Indeed, BytesIO is a class which you can import, it’s part of the io package: from io import BytesIO.

In terms of you broader questions, have you done this tutorial: Tutorial - Data Analysis with Plotly and Pandas | VIKTOR Documentation? It might be a good starting point, because it uses Pandas to read a csv file. You could take that code and try to modify it to using an excel sheet.

To try and answer (some of) your questions:

The pd.read_excel() can be defined where you need it:
- The method can be either in a method on the controller that is triggered. Triggering controller methods is done for example when the user selects a view. You can read more about it here: Fundamentals - Call flow | VIKTOR Documentation Whatever you want to do in a controller method is up to you.
- Where in the file is again up to you, although it’s good practice to not have code before your imports. (in fact, if you code does pd.some_function that will not work untill after the line import pandas as pd). It can be any other location in the file, and you can also split up your code over multiple files. In the end: readabillity is the most important thing here, so i’d opt for in the controller method.
- 1 addendum: if you use the excel-to-df code in multiple controller methods, it would make sense to refactor it into a separate method on your controller, something like:

class ModelController(ViktorController):
    label = 'Model'
    parametrization = Parametrization

    @GeometryView('3D Geometry', duration_guess=1)
    def get_3d_view(self, params, **kwargs):
        excel_file = params.file_field.file
        df = self.get_dataframe_from_excel(excel_file)
        geometry = <something>
        return GeometryResult(geometry)

    def get_data_view(self, params, **kwargs):
        excel_file = params.file_field.file
        df = self.get_dataframe_from_excel(excel_file)
        main_data_group = <something>
        return DataResult(main_data_group)

    @staticmethod
    def get_dataframe_from_excel(excel_file):
        df = pd.read_excel(excel_file.name, some other arguments)
        return df

Obviously you could also place that get_dataframe_from_excel somewhere else, but it might be nice to keep it on the controller just so that you have all your code together in 1 location.

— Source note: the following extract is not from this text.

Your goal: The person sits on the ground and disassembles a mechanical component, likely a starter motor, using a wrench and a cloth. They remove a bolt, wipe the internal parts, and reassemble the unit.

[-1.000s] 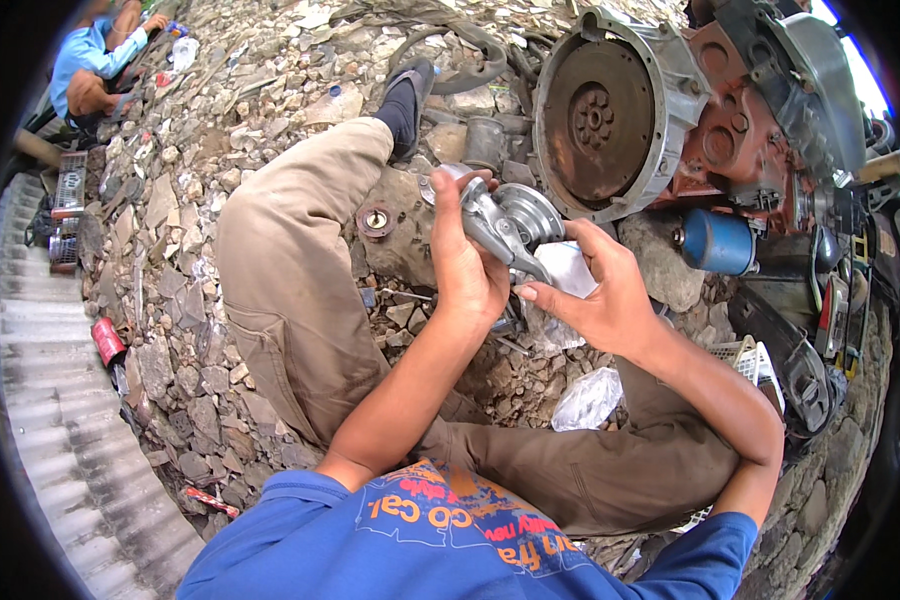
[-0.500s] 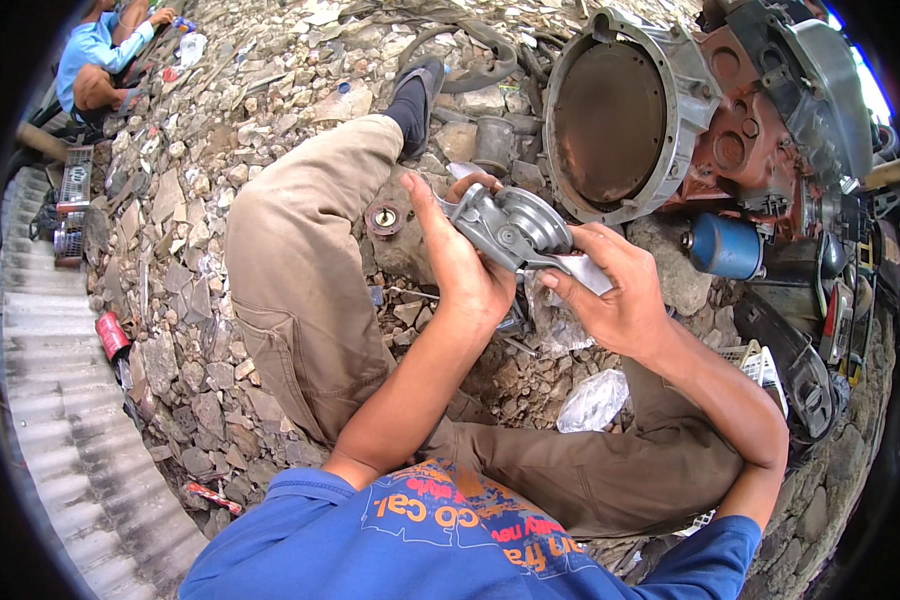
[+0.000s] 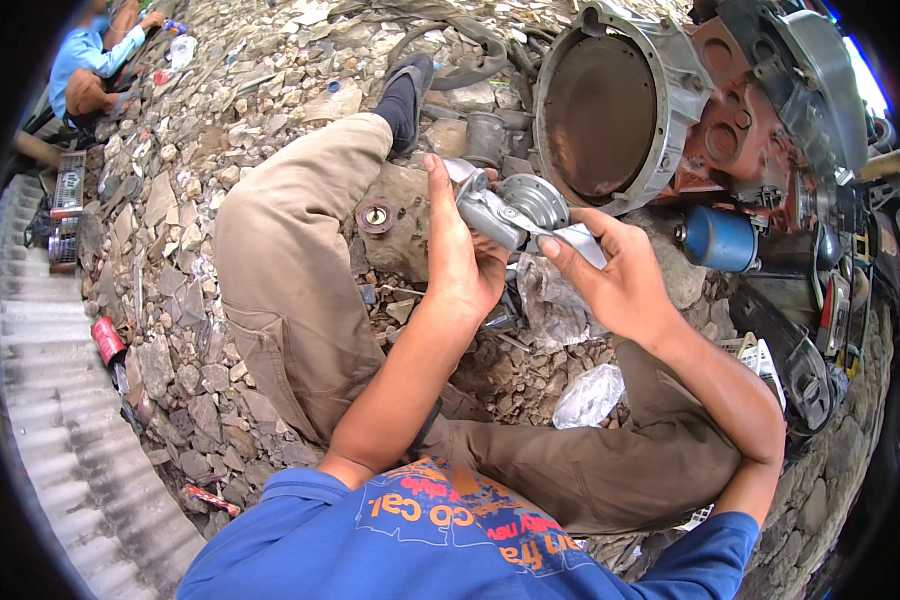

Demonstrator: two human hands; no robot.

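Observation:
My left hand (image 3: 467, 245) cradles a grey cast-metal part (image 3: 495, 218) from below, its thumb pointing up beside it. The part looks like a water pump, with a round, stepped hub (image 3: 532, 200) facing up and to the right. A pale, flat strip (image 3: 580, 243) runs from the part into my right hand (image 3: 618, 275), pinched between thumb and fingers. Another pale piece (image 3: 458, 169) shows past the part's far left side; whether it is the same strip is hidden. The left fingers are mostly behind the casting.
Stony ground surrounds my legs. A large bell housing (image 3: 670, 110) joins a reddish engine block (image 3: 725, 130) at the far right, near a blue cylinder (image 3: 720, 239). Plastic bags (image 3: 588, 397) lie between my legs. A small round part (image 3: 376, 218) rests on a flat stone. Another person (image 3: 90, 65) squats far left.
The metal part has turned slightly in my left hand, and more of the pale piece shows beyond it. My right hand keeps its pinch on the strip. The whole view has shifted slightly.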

pszi.terv · 4 December 2023 20:30

Hi @rweigand!
Thank you for the answer!

I did the tutorial you mentioned, but it is a bit different, because the .csv file is “hardcoded” in the script, it is in the same folder as the app, so it is always the same.
In my case I would like to deal with an Excel file uploaded through Viktor.

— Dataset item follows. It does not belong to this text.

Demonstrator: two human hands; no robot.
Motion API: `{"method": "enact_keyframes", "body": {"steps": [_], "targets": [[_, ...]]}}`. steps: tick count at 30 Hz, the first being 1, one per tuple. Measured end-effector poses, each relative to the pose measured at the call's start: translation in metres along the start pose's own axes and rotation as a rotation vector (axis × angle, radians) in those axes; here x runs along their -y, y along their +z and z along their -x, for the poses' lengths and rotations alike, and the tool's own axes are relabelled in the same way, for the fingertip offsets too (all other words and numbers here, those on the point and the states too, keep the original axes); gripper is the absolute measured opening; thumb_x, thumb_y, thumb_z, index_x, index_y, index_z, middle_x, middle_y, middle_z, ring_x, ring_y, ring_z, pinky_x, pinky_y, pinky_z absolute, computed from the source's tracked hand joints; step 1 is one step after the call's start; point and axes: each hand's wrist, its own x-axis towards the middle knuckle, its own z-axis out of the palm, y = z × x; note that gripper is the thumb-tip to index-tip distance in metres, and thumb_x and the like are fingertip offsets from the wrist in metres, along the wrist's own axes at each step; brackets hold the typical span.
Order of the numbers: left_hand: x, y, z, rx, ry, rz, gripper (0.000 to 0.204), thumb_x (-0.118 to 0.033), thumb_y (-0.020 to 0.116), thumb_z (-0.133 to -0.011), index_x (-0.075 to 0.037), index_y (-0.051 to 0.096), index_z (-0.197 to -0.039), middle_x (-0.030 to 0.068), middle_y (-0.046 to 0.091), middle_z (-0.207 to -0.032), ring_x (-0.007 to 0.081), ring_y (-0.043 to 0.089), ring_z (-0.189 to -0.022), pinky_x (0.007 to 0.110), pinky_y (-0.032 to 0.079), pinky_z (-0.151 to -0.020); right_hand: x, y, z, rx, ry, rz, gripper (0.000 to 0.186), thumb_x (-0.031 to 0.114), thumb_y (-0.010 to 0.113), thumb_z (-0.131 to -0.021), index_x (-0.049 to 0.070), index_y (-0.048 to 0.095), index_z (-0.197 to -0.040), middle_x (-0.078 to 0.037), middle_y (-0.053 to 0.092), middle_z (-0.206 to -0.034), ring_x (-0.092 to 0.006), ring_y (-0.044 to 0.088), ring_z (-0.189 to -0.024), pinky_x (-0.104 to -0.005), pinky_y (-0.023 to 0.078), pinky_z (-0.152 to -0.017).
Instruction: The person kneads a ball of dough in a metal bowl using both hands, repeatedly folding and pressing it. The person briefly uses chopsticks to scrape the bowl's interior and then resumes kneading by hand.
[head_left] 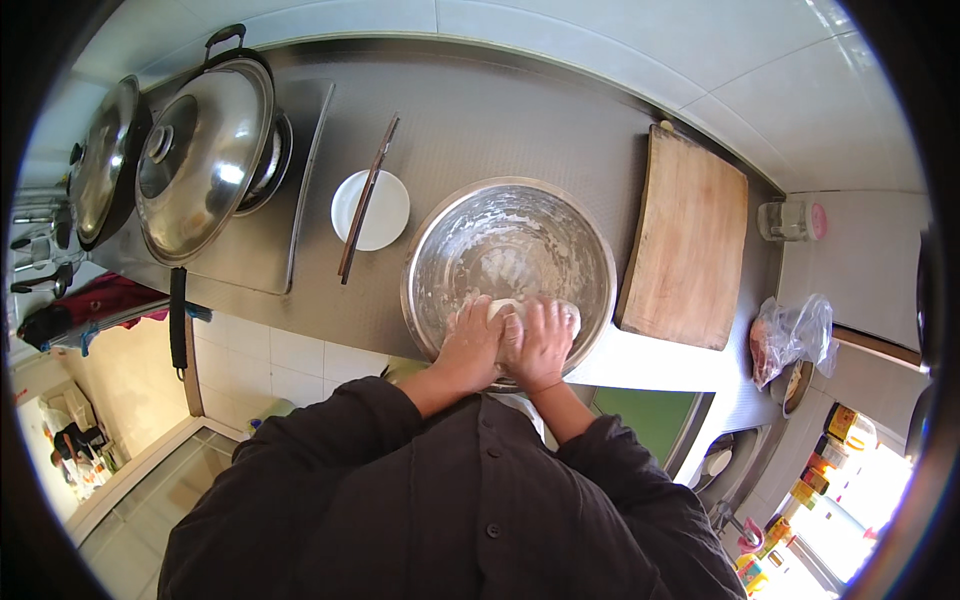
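A large steel mixing bowl (512, 184) stands on the counter in front of me, its inner wall smeared with white, floury residue. Low in the bowl, on the side nearest me, is a lump of white dough (572, 318), mostly covered by my hands. My left hand (474, 338) grips the dough from the left with bent fingers. Beside it, my right hand (540, 342) has its fingers curled over the dough's top. The two hands touch, and white residue coats the fingers. The dough's underside is hidden.
Left of the bowl, wooden chopsticks (368, 200) lie across a small white bowl (392, 212). A wooden cutting board (690, 240) lies to the right. Lidded pans (205, 160) occupy the stove at far left. A plastic bag (790, 335) and glass jar (785, 222) sit at far right.
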Motion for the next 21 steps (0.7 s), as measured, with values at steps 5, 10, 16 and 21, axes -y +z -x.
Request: {"method": "enact_keyframes", "body": {"steps": [5,10,16,21], "targets": [[0.010,-0.002,-0.020,0.064,-0.129,-0.057,0.048,-0.012,0.063,-0.072,0.003,0.044,-0.115,0.0227,0.045,-0.112,0.0420,0.043,-0.112,0.044,0.044,-0.086,-0.011,0.027,-0.027,0.099,-0.061,0.004,0.024,0.030,0.054,-0.083,0.010,0.060,-0.093,-0.009,0.059,-0.093,-0.0308,0.054,-0.089,-0.0456,0.038,-0.083],[0.025,-0.014,-0.058,0.175,-0.331,-0.059,0.053,-0.023,0.067,-0.073,0.001,0.045,-0.114,0.0226,0.057,-0.095,0.0417,0.060,-0.086,0.048,0.050,-0.071,-0.025,0.063,-0.076,0.158,-0.045,0.060,0.025,0.036,0.054,-0.085,0.011,0.060,-0.083,-0.009,0.062,-0.083,-0.0309,0.059,-0.083,-0.0456,0.040,-0.081],[0.072,-0.007,-0.109,0.275,-0.358,-0.088,0.063,-0.043,0.071,-0.070,0.000,0.049,-0.111,0.0256,0.063,-0.094,0.0395,0.062,-0.090,0.048,0.050,-0.076,-0.021,0.082,-0.126,0.136,0.048,0.009,0.035,0.042,0.050,-0.087,0.010,0.062,-0.082,-0.012,0.066,-0.084,-0.0289,0.063,-0.083,-0.0454,0.046,-0.076],[0.062,-0.020,-0.101,0.201,-0.342,0.003,0.068,-0.050,0.069,-0.071,-0.001,0.049,-0.115,0.0239,0.063,-0.098,0.0389,0.062,-0.090,0.047,0.049,-0.075,-0.024,0.076,-0.130,0.319,0.105,0.153,0.050,0.052,0.038,-0.091,0.010,0.065,-0.093,-0.012,0.066,-0.092,-0.0303,0.063,-0.089,-0.0453,0.048,-0.078]]}}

I modified my script according to your answer, but now I am encountering the following error:
AttributeError: 'File' object has no attribute 'name'

According to the terminal, the error is in the get_dataframe_from_excel function:

<my path>, line 40, in get_dataframe_from_excel
    df = pd.read_excel(file.name,
                      ^^^^^^^^^

My Parametrization looks like this (Sections to make the input more structured):

class Parametrization(ViktorParametrization):
    
    section_1 = Section("1.) EXCEL IMPORT")
    section_1.xls_file = FileField("Upload Excel file", file_types=['.xls', '.xlsx'])

Is the input correct?

And the Controller:

class Controller(ViktorController):
    label = 'Plotly Diagram'
    parametrization = Parametrization
    
    @staticmethod
    def get_dataframe_from_excel(file, sheet, colname, column, start_row):
        df = pd.read_excel(file.name, 
                           sheet_name=sheet, 
                           names=[colname], 
                           usecols=column, 
                           skiprows=(start_row-1))
        return df

So it is essentially the same as the code you gave (the argument names are a bit different). After the @staticmethod comes my @PlotlyView, which is the same as in the mentioned tutorial.

Daniel · 5 December 2023 08:51

Hi there,

Try storing the file in a BytesIO buffer first:

class Controller(ViktorController):
    label = 'Plotly Diagram'
    parametrization = Parametrization
    
    @staticmethod
    def get_dataframe_from_excel(params, sheet, colname, column, start_row):
        uploaded_file = params.section_1.xls_file.file
        excel_file = BytesIO(uploaded_file.getvalue_binary())

        df = pd.read_excel(excel_file, 
                           sheet_name=sheet, 
                           names=[colname], 
                           usecols=column, 
                           skiprows=(start_row-1))
        return df

Notice that in this case I got the file directly from the params.

Let me know if this helps!

rweigand · 5 December 2023 13:02

Ah sorry, there’s indeed a mistake in my example. To get the filename from a filefield you can use filename instead of name:

from viktor.parametrization import ViktorParametrization, FileField


class Parametrization(ViktorParametrization):
    file = FileField('CPT file')

then on the controller:

class ModelController(ViktorController):
    label = 'Model'
    parametrization = Parametrization

    @GeometryView('3D Geometry', duration_guess=1)
    def get_3d_view(self, params, **kwargs):
        excel_file = params.file_field.file
        file_name = params.file_field.filename
       
    <...>

pszi.terv · 5 December 2023 17:30

Thank you both @Daniel and @rweigand for your help!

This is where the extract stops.